To temper my self-centeredness, there is the worry about the election and the world.  My mother and I meet for lunch and torture ourselves about whom to back in the primary, about whatever the daily news is about the end of the United States of America.  The yellowjackets in France had posters that read: "You're worried about the end of the earth; we're worried about the end of the month."  It's in tension, to say the least.

The forest animals are on the move in Carlisle.  The snow in the fields is low and spotty, so perhaps it is less that they are on the move especially, and more that we can see more this year.  But it feels as if they are on the move.  We saw the family of five deer that eat the fallen corn in the field to the left of our house in our backyard the other late afternoon.  Sebby lost his mind barking at an animal in the field across the street from the house that Elijah and I thought was first a coyote, then a wolf, then a deer.  We really couldn't tell.  I slept in the spare bedroom during the week when everyone but me seemed contagious, and every night I heard the whoo, whoo, whoo of an owl.  I mentioned it to Asher one morning, and he, whose room is on the spare bedroom side, away from our bedroom, said, "Oh, I hear that every night."

What a gift that is.

I went to a funeral two weeks ago--it was a Catholic funeral and of course I experienced that outsiderness--that jarred sense that you have no idea even how to pretend to belong--that one experiences when going into a house of worship unlike the one you grew up in, if you even ever did.
People knew when to kneel, when to reach out to one another, what to pray in response to the priest, when to bow their heads, how to take communion.  I was enthralled--the priest's homily was beautiful, the assuredness with which he comforted the mourning and, casting his arms towards the casket, told us that if we saw death there, we were mistaken, because the woman was alive, now, alive and (literally) with God and Jesus.  [As you know, when I went to see my rabbi when I was first diagnosed, he could offer up a willingness to ask the questions with me, but there are no promises of heaven and reunions (or waitressing gigs) in Judaism.] In my awkwardness in the back of that church, I felt a familiar bereft feeling I sometimes have in the presence of others' great faith.

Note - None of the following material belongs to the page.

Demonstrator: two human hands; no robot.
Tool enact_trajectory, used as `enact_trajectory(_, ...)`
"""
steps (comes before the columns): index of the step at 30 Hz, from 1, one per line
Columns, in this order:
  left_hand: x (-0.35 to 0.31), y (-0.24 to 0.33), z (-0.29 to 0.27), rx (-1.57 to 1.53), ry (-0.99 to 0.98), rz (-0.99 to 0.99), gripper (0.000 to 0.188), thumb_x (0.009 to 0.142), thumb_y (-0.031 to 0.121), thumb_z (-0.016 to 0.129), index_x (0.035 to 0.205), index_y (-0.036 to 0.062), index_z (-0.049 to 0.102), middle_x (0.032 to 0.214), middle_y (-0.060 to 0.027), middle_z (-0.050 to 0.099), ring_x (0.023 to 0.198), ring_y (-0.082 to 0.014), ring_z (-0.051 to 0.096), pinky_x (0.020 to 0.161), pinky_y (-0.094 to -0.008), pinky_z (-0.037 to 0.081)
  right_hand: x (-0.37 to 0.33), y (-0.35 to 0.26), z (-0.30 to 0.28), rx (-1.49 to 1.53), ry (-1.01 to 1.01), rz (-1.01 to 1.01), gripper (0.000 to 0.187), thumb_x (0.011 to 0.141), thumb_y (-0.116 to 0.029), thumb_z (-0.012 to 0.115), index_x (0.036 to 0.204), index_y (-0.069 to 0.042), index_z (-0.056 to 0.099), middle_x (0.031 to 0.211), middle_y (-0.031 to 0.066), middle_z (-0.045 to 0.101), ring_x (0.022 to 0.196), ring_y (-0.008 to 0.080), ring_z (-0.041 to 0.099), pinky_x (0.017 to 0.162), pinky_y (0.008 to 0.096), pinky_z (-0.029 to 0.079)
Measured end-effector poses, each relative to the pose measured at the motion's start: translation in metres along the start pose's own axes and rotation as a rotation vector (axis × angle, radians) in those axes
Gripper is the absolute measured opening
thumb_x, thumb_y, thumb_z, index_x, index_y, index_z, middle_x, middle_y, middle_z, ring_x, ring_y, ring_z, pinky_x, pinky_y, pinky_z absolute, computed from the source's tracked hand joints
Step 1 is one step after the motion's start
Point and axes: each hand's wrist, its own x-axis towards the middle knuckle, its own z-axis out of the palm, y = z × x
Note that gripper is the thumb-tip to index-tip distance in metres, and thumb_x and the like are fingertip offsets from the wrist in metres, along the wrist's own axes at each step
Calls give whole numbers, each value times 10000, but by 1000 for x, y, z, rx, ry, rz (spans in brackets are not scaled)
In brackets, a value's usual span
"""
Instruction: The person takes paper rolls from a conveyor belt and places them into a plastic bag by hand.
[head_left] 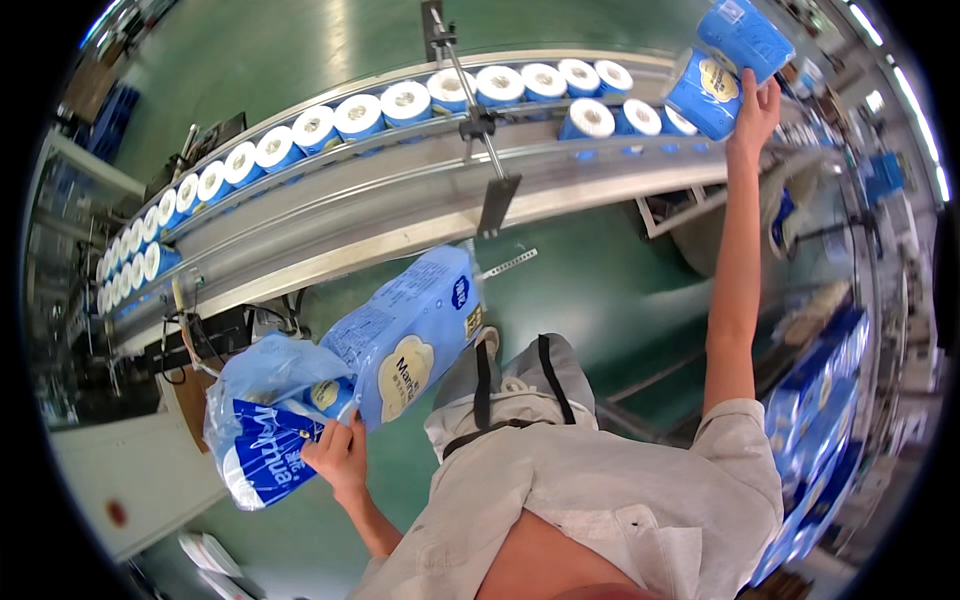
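My left hand (pixel 338 455) is closed on the open end of a blue plastic bag (pixel 410 310) of paper rolls. The bag lies slanted in front of my legs, its loose, crumpled mouth (pixel 262 375) toward the left. Inside that mouth shows part of a blue-wrapped roll (pixel 326 394). At the upper right, my right arm is stretched out over the conveyor. There my right hand (pixel 756 115) grips two blue-wrapped paper rolls, a lower roll (pixel 703 92) with a cream label and an upper roll (pixel 746 40). Part of its grip is hidden behind them.
A metal conveyor (pixel 330 240) curves across the front, carrying several white-topped paper rolls (pixel 405 103) in rows. A bracket on a rod (pixel 497 205) juts over its near edge. Several blue packs (pixel 820 400) are stacked at my right. A pale cabinet (pixel 130 470) stands at the left.
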Motion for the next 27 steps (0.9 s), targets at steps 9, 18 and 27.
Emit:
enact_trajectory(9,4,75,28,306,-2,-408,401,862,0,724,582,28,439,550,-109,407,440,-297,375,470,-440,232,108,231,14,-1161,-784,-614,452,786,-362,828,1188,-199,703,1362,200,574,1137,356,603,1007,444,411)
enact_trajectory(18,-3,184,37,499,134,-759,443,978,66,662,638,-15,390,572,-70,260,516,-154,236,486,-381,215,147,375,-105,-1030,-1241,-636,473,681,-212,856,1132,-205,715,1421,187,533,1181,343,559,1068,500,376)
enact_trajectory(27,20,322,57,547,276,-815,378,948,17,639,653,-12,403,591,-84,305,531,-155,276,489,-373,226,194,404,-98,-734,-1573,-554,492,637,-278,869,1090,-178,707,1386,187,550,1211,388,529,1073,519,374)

But. To grow up with that owl, whoo-whooing you to sleep, across from a field of deer, surrounded by the hopeless, hopeful, love that pours down on you, embodying and inhabiting the ways of your mother, your grandmother, your great-grandmother, as you go about your day, slicing bread, toasting bread, spreading apricot jam and butter on bread, and delivering it to your eldest son and his girlfriend, or your youngest son and his baseball cards, that's what I have, and it suffices.  It's enough to keep the faith at a low burn, a steady glow from the fireplace.  Not a roaring fire, but an the animals are on the move, Aslan is on the move, kind of fire that is like coming home.